» **Task statement**
Copy the data from the line that contains "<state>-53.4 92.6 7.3" to its last line, exactly, including both of those lines and leaving out everything before.

» **Source material**

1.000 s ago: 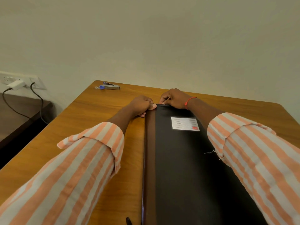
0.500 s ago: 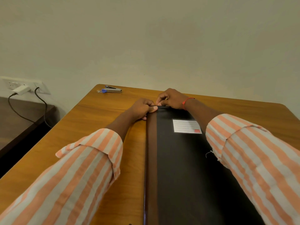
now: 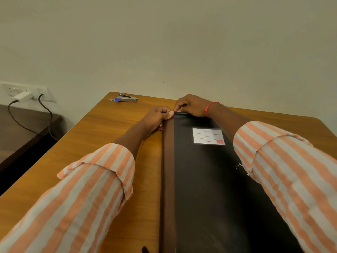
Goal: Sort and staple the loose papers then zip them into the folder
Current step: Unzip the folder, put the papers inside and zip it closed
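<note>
A black folder (image 3: 206,179) with a brown spine strip and a white label (image 3: 208,136) lies lengthwise on the wooden table (image 3: 102,136). My left hand (image 3: 156,117) grips the folder's far left corner at the spine, thumb pressed on top. My right hand (image 3: 191,105) pinches something small at the folder's far edge, right beside my left thumb; the zip pull itself is too small to make out. No loose papers show. A silver stapler (image 3: 126,98) with a blue end lies at the table's far left corner.
The table butts against a plain wall. To the left stands a lower dark surface (image 3: 21,132) below a wall socket (image 3: 23,93) with a white plug and two black cables. A small dark object (image 3: 145,249) pokes in at the bottom edge.
Both hands have crept a little further along the folder's far edge and closer together. The view has tipped slightly, so the table sits lower in frame.
</note>
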`<state>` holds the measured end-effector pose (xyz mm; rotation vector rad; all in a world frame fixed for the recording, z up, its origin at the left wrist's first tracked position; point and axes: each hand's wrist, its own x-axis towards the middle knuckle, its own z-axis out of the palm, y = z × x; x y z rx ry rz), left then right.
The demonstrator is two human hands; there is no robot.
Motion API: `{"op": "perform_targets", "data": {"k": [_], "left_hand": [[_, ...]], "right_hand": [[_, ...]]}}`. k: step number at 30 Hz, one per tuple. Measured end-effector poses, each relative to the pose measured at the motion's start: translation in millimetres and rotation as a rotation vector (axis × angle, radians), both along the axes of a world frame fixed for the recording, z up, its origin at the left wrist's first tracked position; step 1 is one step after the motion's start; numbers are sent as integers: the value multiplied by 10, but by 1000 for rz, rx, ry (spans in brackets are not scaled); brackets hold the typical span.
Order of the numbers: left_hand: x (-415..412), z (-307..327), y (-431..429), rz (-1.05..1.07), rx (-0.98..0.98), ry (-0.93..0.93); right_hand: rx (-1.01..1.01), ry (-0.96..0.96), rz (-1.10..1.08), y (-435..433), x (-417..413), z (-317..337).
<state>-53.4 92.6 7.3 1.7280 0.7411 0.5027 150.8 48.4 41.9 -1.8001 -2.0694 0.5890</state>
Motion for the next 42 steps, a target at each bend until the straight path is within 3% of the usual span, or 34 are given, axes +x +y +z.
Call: {"op": "perform_targets", "data": {"k": [7, 15, 17, 20, 22, 29, 42], "left_hand": [[-40, -11, 56, -1, -15, 13], [90, -127, 33, 97, 58, 63], [192, -139, 39, 160, 224, 218], [434, 18, -143, 209, 736, 676], [648, 64, -269, 144, 920, 785], [1219, -118, -490, -69, 979, 664], [1228, -181, -518, -84, 985, 599]], "right_hand": [[-74, 1, -125, -306, 559, 24], [27, 132, -403, -925, 955, -224], [64, 146, -460, -972, 921, -300], [116, 183, -546, -1064, 892, -354], [132, 182, -564, -1092, 885, -368], [176, 160, -588, -1158, 875, -407], [223, 250, -709, -1662, 1001, -488]]}}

» **Exercise solution**
<state>-53.4 92.6 7.3 1.7280 0.7411 0.5027 150.8 48.4 41.9 -1.8001 -2.0694 0.5890</state>
Motion for the next 42 steps, a target at each bend until the straight path is within 3% of the usual span, or 34 are given, axes +x +y +z.
Call: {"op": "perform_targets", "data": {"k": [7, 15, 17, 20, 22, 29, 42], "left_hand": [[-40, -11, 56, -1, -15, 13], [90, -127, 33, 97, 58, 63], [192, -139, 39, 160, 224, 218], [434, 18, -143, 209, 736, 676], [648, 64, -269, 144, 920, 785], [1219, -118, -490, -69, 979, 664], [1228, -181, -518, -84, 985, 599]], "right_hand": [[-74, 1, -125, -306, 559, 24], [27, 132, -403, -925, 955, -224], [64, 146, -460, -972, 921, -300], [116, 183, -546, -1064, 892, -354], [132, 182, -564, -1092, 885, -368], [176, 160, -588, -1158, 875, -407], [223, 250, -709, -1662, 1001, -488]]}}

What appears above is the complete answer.